One thing I've found about the CTR Yellow Bird... if you try to keep the back tucked in, it'll bite you.

If you you intentionally get the back out (just a little, nothing extreme), you'll have a much easier time driving it... just a little momentum drift, nothing more.
 
anyone managed to make a decent setup for this car? im totally lost, the AI absolutely kicks my ass using this car, but no matter what i do i can't make it handle at all :(

loosening up the back and letting the back slide does indeed help, but im still getting slow in the corners.. gah!
 
Practise with road class tyres if you want to get a feel for RR driving, and then switch to the Sports when you want to compete against AI.
 
The important thing to remember about the CTR is that, even though it is a hugely fast car with tons of grip, it is still an old 911. Therefore it will handle like an old 911.

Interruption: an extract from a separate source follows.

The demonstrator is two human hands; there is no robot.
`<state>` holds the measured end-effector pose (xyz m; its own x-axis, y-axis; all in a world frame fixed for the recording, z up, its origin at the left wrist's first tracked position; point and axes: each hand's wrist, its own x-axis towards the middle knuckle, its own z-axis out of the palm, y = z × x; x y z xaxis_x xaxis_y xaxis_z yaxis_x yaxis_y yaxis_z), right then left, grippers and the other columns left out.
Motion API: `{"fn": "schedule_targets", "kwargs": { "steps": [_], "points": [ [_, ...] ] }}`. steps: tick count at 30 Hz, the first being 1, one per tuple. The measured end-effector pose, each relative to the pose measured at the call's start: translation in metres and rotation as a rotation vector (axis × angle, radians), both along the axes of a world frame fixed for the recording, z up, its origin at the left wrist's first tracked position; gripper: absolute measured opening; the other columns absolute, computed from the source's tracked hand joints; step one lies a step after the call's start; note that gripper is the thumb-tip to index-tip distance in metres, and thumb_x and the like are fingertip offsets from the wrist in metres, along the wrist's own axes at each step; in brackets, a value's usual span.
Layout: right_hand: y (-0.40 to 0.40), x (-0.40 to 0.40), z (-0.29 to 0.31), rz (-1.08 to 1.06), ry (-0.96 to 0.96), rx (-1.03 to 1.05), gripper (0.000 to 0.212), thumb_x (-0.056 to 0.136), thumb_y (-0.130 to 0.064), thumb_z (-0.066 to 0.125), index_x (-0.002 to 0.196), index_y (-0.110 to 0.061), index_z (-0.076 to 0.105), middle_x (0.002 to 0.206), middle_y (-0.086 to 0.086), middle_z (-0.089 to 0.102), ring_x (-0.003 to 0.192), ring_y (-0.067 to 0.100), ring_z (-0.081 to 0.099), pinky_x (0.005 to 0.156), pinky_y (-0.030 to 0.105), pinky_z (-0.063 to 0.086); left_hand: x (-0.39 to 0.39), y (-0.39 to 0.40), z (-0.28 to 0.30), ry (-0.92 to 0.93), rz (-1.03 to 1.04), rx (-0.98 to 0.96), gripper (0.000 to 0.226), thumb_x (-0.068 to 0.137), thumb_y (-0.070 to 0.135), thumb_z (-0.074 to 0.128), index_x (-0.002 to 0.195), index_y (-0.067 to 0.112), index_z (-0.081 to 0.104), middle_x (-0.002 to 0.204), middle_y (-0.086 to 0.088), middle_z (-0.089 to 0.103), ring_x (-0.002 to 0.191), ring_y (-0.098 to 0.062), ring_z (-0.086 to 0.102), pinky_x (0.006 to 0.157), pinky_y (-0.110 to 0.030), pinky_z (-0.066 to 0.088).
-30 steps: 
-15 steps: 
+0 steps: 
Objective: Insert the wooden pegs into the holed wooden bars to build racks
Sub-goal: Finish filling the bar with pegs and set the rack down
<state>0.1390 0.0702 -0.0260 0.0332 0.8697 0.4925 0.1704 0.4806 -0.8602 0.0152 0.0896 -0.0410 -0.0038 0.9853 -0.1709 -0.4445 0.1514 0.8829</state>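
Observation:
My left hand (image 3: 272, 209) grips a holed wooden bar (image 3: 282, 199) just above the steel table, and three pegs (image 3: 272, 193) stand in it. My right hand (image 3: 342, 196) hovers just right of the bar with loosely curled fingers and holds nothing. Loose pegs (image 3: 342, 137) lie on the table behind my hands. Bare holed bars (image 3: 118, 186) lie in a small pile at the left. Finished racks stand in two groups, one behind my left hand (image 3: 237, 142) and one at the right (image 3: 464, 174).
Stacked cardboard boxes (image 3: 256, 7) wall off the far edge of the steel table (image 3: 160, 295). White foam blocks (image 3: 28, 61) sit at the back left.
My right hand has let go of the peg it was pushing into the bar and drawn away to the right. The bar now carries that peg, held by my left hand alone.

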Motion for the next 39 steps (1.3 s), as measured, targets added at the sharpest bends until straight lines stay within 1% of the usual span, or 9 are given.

The key to 911's with swingarm rear axles is to always, always brake in a straight line when you're learning the car. Never try to scrub speed with the brakes while moving at an angle in this car (or the BTR, same goes for it too).

The idea with the older 911 is to get all your braking done early, then turn in when the suspension is settled back to neutral. The rear engine's mass will allow for the nose of the car to be pointed quite easily (as long as you're gentle!).

If you're still having trouble with stock suspension settings and how they make the car behave, try softening the rear sway bar substantially, to the point that you're understeering when applying moderate throttle on a corner exit. From there, tweak with slight spring rate changes until you've got your ideal corner entry oversteer balance.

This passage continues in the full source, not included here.